#### [WHAT IS BEING ASKED]
Output only the lines below from the one holding "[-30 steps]" down to the one holding "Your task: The", both end lines included and every picture dropped.

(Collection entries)
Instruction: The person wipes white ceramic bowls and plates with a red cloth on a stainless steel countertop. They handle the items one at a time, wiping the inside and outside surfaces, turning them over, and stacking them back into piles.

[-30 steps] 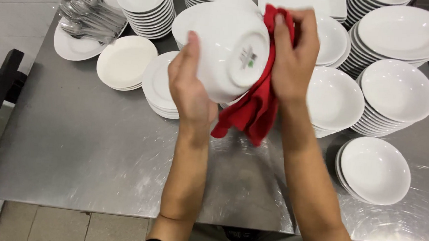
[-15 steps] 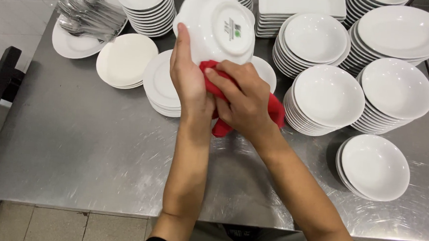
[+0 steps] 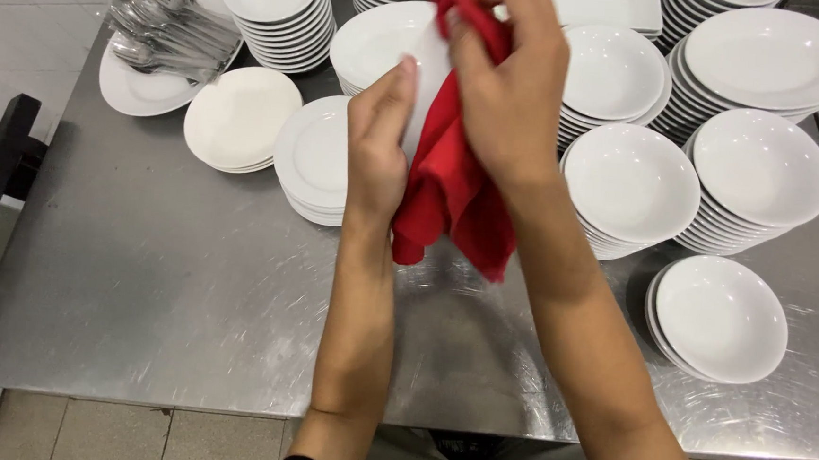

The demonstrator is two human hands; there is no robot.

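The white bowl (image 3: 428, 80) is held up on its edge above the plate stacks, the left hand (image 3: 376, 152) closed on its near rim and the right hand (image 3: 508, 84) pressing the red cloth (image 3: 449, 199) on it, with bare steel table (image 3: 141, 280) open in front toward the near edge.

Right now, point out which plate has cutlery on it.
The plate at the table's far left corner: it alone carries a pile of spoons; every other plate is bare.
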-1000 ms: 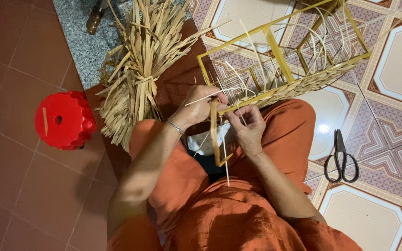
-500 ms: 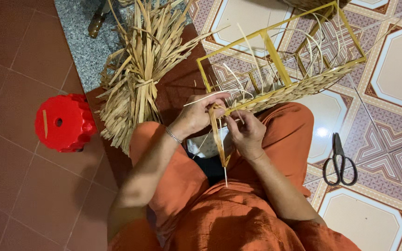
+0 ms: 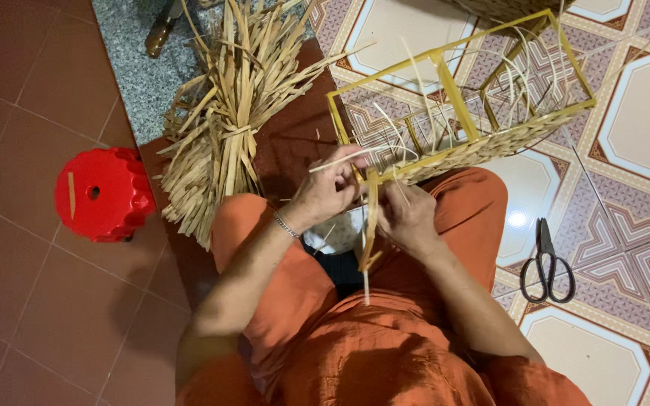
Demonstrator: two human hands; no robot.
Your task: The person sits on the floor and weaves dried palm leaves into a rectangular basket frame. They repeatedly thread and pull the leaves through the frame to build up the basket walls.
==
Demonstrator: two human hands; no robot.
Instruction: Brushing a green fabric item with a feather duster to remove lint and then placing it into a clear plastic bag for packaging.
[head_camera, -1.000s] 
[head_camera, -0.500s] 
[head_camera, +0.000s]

#### [RESPONSE TO THE EXERCISE]
[-30 steps] 
[-15 steps] 
[+0 steps] 

The demonstrator is two human hands; there is no robot.

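The white bowl (image 3: 428, 80) is held up on its edge above the plate stacks, the left hand (image 3: 376, 152) closed on its near rim and the right hand (image 3: 508, 84) pressing the red cloth (image 3: 449, 199) on it, with bare steel table (image 3: 141, 280) open in front toward the near edge.

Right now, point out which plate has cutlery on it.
The plate at the table's far left corner: it alone carries a pile of spoons; every other plate is bare.
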-1000 ms: 
-500 ms: 
+0 ms: 
Demonstrator: two human hands; no robot.
Your task: The person sits on the floor and weaves dried palm leaves into a rectangular basket frame. They repeatedly thread and pull the leaves through the frame to build up the basket walls.

The output as shown is complete.